▶ _Your goal_:
Every line of the material must be copied exactly.

* * *

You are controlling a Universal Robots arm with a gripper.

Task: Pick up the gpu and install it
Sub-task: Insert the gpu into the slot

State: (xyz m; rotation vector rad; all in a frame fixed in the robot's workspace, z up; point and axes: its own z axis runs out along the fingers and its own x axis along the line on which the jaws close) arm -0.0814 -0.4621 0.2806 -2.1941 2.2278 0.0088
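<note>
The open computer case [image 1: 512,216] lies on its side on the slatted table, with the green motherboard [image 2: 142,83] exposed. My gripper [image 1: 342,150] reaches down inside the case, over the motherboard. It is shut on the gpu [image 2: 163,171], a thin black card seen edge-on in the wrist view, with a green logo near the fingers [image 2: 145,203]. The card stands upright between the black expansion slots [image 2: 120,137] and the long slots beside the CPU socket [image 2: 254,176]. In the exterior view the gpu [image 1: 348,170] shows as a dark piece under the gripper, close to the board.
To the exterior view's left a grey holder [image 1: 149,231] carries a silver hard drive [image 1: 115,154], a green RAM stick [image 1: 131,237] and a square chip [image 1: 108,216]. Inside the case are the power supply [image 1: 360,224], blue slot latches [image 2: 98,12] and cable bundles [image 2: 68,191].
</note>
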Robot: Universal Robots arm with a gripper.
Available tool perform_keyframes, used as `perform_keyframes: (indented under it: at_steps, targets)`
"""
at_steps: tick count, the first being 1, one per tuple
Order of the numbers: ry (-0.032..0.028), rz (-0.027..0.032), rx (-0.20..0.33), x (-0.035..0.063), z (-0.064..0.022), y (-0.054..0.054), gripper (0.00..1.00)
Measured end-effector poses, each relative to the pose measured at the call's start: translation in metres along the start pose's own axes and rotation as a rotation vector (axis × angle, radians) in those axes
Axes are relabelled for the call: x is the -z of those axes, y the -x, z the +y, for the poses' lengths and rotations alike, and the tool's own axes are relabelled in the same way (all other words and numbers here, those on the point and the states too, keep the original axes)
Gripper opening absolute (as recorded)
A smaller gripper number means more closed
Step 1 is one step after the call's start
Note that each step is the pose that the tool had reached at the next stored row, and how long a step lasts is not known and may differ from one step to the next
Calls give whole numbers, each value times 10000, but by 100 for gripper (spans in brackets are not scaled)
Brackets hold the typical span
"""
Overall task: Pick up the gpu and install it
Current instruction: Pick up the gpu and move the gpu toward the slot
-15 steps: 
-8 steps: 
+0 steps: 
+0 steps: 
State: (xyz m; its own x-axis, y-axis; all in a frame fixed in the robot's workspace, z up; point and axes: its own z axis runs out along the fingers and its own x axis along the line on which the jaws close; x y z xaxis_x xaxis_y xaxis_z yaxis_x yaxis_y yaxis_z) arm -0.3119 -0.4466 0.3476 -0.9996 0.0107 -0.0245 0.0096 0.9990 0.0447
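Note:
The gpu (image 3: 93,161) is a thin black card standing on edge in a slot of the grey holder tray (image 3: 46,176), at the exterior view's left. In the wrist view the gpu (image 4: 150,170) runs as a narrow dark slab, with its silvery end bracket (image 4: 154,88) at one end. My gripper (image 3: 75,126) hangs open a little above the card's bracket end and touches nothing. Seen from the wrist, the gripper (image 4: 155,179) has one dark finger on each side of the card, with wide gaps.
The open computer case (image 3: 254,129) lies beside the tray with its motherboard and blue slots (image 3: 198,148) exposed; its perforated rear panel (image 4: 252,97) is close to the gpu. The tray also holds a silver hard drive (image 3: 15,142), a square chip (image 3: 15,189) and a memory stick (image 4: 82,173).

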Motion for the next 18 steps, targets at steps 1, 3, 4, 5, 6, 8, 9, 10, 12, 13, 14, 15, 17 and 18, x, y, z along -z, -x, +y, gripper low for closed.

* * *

▶ _Response to the task_:
You are controlling a Universal Robots arm with a gripper.

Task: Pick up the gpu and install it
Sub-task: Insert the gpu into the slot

State: (xyz m; rotation vector rad; all in a frame fixed in the robot's workspace, z up; point and axes: its own z axis runs out along the fingers and its own x axis along the line on which the jaws close) arm -0.0814 -0.4621 0.2806 -2.1941 2.2278 0.0088
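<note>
The open computer case [image 1: 512,216] lies on its side on the slatted table, with the green motherboard [image 2: 142,83] exposed. My gripper [image 1: 342,150] reaches down inside the case, over the motherboard. It is shut on the gpu [image 2: 163,171], a thin black card seen edge-on in the wrist view, with a green logo near the fingers [image 2: 145,203]. The card stands upright between the black expansion slots [image 2: 120,137] and the long slots beside the CPU socket [image 2: 254,176]. In the exterior view the gpu [image 1: 348,170] shows as a dark piece under the gripper, close to the board.
To the exterior view's left a grey holder [image 1: 149,231] carries a silver hard drive [image 1: 115,154], a green RAM stick [image 1: 131,237] and a square chip [image 1: 108,216]. Inside the case are the power supply [image 1: 360,224], blue slot latches [image 2: 98,12] and cable bundles [image 2: 68,191].
</note>
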Robot: Universal Robots arm with a gripper.
Available tool perform_keyframes, used as `perform_keyframes: (indented under it: at_steps, targets)`
"""
at_steps: tick count, the first being 1, one per tuple
Order of the numbers: ry (-0.032..0.028), rz (-0.027..0.032), rx (-0.20..0.33), x (-0.035..0.063), z (-0.064..0.022), y (-0.054..0.054), gripper (0.00..1.00)
Measured end-effector poses, each relative to the pose measured at the call's start: translation in metres along the start pose's own axes and rotation as a rotation vector (axis × angle, radians) in those axes
Axes are relabelled for the call: x is the -z of those axes, y the -x, z the +y, for the poses' lengths and rotations alike, and the tool's own axes are relabelled in the same way (all other words and numbers here, those on the point and the states too, keep the original axes)
Gripper opening absolute (as recorded)
A smaller gripper number means more closed
Step 1 is one step after the call's start
Note that each step is the pose that the tool had reached at the next stored row, and how long a step lasts is not known and may differ from one step to the next
Calls give whole numbers, each value times 10000, but by 100 for gripper (spans in brackets are not scaled)
Brackets hold the typical span
"""
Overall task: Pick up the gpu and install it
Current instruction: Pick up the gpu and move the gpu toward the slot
-15 steps: 
-8 steps: 
+0 steps: 
+0 steps: 
State: (xyz m; its own x-axis, y-axis; all in a frame fixed in the robot's workspace, z up; point and axes: its own z axis runs out along the fingers and its own x axis along the line on which the jaws close; x y z xaxis_x xaxis_y xaxis_z yaxis_x yaxis_y yaxis_z) arm -0.3119 -0.4466 0.3476 -0.9996 0.0107 -0.0245 0.0096 0.9990 0.0447
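Note:
The gpu (image 3: 93,161) is a thin black card standing on edge in a slot of the grey holder tray (image 3: 46,176), at the exterior view's left. In the wrist view the gpu (image 4: 150,170) runs as a narrow dark slab, with its silvery end bracket (image 4: 154,88) at one end. My gripper (image 3: 75,126) hangs open a little above the card's bracket end and touches nothing. Seen from the wrist, the gripper (image 4: 155,179) has one dark finger on each side of the card, with wide gaps.
The open computer case (image 3: 254,129) lies beside the tray with its motherboard and blue slots (image 3: 198,148) exposed; its perforated rear panel (image 4: 252,97) is close to the gpu. The tray also holds a silver hard drive (image 3: 15,142), a square chip (image 3: 15,189) and a memory stick (image 4: 82,173).
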
Motion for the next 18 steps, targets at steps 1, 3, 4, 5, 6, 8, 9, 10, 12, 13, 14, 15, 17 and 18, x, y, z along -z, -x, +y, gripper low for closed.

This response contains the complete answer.